## [YOUR ASSIGNMENT]
Lines outside the range are not wanted. Give again exactly the lines between the line holding "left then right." and the line holding "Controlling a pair", inclusive, from the listing below.

## [INFORMATION SHOWN]
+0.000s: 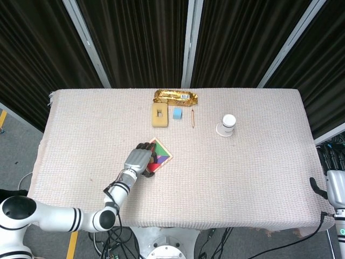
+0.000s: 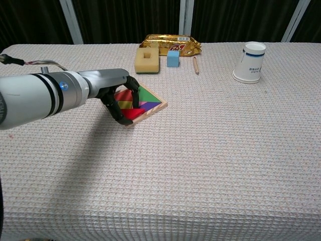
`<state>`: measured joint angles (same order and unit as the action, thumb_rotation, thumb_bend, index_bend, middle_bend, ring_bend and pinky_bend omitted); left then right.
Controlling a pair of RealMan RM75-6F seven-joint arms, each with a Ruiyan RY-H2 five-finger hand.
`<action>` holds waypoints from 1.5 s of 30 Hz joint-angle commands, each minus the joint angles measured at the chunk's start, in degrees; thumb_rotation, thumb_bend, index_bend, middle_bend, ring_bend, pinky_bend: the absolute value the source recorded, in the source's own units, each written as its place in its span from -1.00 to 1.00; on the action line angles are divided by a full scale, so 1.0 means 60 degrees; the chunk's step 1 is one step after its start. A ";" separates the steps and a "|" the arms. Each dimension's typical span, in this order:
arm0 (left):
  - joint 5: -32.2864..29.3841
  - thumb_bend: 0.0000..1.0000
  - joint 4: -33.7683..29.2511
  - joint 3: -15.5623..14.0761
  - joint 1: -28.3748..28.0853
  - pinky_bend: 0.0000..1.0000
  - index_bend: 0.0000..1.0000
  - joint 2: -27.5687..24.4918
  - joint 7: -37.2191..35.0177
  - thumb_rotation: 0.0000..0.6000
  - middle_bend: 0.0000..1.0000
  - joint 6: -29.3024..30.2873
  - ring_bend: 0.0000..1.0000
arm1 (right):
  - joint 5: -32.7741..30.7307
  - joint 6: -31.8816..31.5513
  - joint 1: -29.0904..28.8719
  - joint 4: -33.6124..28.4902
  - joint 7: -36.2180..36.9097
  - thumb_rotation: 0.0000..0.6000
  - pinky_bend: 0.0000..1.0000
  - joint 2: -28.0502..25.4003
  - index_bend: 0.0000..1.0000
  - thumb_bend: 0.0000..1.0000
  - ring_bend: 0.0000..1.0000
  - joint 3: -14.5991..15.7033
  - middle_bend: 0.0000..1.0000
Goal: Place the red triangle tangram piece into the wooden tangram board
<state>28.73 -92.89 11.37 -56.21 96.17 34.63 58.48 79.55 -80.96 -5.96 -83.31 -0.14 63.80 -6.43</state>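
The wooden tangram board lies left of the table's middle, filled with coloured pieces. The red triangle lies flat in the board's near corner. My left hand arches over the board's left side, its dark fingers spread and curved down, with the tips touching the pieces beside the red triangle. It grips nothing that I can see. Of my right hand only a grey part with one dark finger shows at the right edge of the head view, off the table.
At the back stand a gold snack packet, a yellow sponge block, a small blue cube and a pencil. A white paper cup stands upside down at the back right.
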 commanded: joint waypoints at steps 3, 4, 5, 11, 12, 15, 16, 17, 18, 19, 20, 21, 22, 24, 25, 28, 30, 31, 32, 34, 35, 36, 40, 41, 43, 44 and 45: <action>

## [COMPLETED TASK]
`<state>`: measured joint angles (same order and unit as the action, thumb_rotation, thumb_bend, index_bend, middle_bend, ring_bend and pinky_bend omitted); left then right.
Controlling a pair of RealMan RM75-6F seven-joint arms, each with a Ruiyan RY-H2 five-finger hand.

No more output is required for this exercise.